**EXERCISE:** Keep the pictures out. Write out every line of the listing exactly.
#####
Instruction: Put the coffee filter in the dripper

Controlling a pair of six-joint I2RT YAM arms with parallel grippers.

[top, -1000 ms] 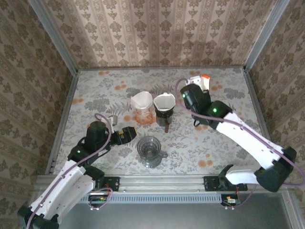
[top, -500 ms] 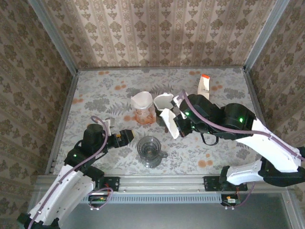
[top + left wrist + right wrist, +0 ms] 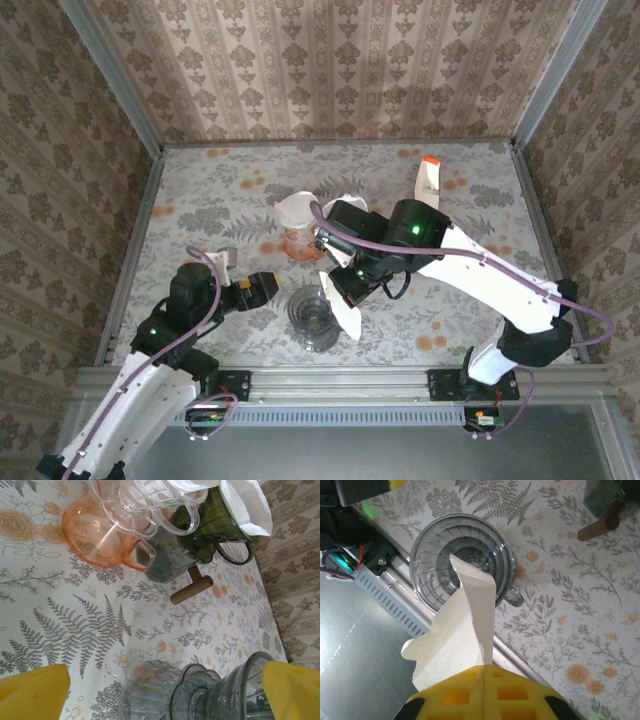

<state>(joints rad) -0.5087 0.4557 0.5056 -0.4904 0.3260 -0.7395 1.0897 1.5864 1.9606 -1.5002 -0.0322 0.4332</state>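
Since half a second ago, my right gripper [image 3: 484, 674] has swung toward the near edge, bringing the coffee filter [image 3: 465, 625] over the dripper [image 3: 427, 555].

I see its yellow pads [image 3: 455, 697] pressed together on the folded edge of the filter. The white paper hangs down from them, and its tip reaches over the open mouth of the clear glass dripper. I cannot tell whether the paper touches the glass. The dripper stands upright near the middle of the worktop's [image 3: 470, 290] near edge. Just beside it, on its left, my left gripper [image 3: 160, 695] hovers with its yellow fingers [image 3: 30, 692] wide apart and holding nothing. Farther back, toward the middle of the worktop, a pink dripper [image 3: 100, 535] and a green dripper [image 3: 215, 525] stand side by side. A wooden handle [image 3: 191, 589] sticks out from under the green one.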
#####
**TASK RESPONSE:**
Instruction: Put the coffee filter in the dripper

Controlling a pair of six-joint I2RT YAM arms with parallel grippers.

[top, -1000 ms] 
[top, -500 ms] 
[top + left wrist + right wrist, +0 ms] 

<state>(joints rad) -0.5087 0.4557 0.5056 -0.4904 0.3260 -0.7395 1.0897 1.5864 1.9606 -1.5002 -0.0322 0.4332</state>
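Since half a second ago, my right gripper [image 3: 484, 674] has swung toward the near edge, bringing the coffee filter [image 3: 465, 625] over the dripper [image 3: 427, 555].

I see its yellow pads [image 3: 455, 697] pressed together on the folded edge of the filter. The white paper hangs down from them, and its tip reaches over the open mouth of the clear glass dripper. I cannot tell whether the paper touches the glass. The dripper stands upright near the middle of the worktop's [image 3: 470, 290] near edge. Just beside it, on its left, my left gripper [image 3: 160, 695] hovers with its yellow fingers [image 3: 30, 692] wide apart and holding nothing. Farther back, toward the middle of the worktop, a pink dripper [image 3: 100, 535] and a green dripper [image 3: 215, 525] stand side by side. A wooden handle [image 3: 191, 589] sticks out from under the green one.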

That completes the output.